» **YOUR INSTRUCTIONS**: Each entry must be copied exactly, without omission.

» **GIVEN DATA**:
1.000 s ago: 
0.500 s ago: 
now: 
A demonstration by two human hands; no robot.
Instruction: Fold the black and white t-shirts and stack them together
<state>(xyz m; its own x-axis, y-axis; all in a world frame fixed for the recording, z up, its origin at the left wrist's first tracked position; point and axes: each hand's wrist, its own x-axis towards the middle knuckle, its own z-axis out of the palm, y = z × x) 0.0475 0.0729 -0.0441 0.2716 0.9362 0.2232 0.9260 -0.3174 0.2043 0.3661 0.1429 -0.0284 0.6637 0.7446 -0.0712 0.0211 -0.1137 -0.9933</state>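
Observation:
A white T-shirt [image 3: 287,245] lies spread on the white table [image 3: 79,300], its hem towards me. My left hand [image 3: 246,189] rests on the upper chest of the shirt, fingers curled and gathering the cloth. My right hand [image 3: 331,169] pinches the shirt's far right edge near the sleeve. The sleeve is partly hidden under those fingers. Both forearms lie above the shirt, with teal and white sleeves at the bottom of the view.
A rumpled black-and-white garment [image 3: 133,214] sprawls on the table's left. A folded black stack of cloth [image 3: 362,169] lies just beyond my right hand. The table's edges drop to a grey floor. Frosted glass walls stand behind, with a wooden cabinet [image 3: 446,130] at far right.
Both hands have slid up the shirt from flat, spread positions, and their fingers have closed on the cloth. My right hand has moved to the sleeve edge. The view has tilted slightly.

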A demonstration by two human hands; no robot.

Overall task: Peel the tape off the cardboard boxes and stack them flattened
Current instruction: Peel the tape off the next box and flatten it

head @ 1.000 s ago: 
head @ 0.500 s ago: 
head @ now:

» **EXPECTED ANSWER**:
1.000 s ago: 
0.500 s ago: 
now: 
A demonstration by two human hands; no robot.
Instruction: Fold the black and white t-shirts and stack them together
<state>(xyz m; its own x-axis, y-axis; all in a world frame fixed for the recording, z up, its origin at the left wrist's first tracked position; point and axes: each hand's wrist, its own x-axis towards the middle knuckle, its own z-axis out of the palm, y = z × x) 0.0475 0.0729 -0.0441 0.2716 0.9362 0.2232 0.9260 -0.3174 0.2043 0.3661 0.1429 -0.0284 0.6637 0.7446 -0.0712 0.0211 -0.1137 -0.9933</state>
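Observation:
A white T-shirt [image 3: 287,245] lies spread on the white table [image 3: 79,300], its hem towards me. My left hand [image 3: 246,189] rests on the upper chest of the shirt, fingers curled and gathering the cloth. My right hand [image 3: 331,169] pinches the shirt's far right edge near the sleeve. The sleeve is partly hidden under those fingers. Both forearms lie above the shirt, with teal and white sleeves at the bottom of the view.
A rumpled black-and-white garment [image 3: 133,214] sprawls on the table's left. A folded black stack of cloth [image 3: 362,169] lies just beyond my right hand. The table's edges drop to a grey floor. Frosted glass walls stand behind, with a wooden cabinet [image 3: 446,130] at far right.
Both hands have slid up the shirt from flat, spread positions, and their fingers have closed on the cloth. My right hand has moved to the sleeve edge. The view has tilted slightly.
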
A demonstration by two human hands; no robot.

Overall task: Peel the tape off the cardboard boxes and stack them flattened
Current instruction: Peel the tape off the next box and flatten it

head @ 1.000 s ago: 
head @ 0.500 s ago: 
head @ now:

For this exercise, the work is now complete.